Germain was shaking his head as though disappointed with a pupil. “The king is merely a symbol. A symbol can inspire fear, and fear can inspire control—but men inevitably lose their fear of symbols. As you can see.”
He was gesturing toward the scaffold, where the king, denied his final chance to recover some of his regal pride, had been forced down to his knees. His chin was fitted into the notched block, the skin of his neck was exposed for the waiting guillotine.
Germain said, “This was the truth de Molay died for: the Divine Right of Kings is nothing but the reflection of sunlight upon gold. And when Crown and Church are ground to dust, we who control the gold will decide the future.”
There was a ripple of excitement around the crowd, which then fell to a hush. This was it. This was the moment. Looking over, I saw the guillotine blade shimmer, then drop with a soft thunk, followed by the sound of the king’s head falling into the basket below the block.
There was a moment of silence in the courtyard, which was followed by a sound I would find difficult to identify at first, until, later, I recognized it for what it was. I recognized it from the Maison Royale. It was the sound a classroom full of pupils makes when they realize they’ve gone too far, when a collective intake of breath says there’s no going back. “That’s torn it, there’s going to be trouble now.”

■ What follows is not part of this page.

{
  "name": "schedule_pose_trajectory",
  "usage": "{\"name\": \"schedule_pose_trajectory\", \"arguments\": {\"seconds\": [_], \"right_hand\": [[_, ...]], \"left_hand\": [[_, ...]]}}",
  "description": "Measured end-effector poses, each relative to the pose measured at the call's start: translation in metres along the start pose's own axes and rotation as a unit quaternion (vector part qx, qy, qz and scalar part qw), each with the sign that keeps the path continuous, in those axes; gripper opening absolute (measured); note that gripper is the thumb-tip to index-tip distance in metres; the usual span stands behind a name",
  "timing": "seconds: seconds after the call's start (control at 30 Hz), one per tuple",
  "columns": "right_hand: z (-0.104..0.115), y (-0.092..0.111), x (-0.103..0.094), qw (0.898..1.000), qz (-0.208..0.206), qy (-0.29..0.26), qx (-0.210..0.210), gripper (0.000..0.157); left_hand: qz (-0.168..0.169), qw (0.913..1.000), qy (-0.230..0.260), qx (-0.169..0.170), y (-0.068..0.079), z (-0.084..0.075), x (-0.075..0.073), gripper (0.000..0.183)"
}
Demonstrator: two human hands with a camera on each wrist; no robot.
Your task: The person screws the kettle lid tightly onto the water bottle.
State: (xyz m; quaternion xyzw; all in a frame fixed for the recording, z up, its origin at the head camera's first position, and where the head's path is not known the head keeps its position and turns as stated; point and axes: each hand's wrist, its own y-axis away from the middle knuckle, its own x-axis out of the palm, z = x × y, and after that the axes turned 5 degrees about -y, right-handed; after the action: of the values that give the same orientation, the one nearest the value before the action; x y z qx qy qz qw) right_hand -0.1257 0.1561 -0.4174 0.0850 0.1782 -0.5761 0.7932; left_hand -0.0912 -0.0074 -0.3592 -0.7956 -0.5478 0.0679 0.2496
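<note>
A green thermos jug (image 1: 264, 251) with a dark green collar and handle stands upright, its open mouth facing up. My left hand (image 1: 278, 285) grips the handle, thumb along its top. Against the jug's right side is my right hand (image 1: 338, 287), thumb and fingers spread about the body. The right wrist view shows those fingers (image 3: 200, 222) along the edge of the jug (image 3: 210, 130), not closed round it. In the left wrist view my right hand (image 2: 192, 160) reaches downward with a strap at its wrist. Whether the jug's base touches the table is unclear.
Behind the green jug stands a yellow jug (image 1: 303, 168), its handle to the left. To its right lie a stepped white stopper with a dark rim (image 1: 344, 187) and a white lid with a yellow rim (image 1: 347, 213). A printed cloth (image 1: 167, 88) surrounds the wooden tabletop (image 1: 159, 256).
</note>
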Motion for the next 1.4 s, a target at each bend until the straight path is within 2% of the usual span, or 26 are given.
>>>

Speaking almost under his breath, Germain said, “Jacques de Molay, you are avenged,” and I knew I was dealing with an extremist, fanatic, a madman. A man to whom human life had no cost other than its worth in the promotion of his own ideals, which, as the man in charge of the Templar Order, made him perhaps the most dangerous man in France.
A man who had to be stopped.
On the scaffold, Germain was turning to Arno.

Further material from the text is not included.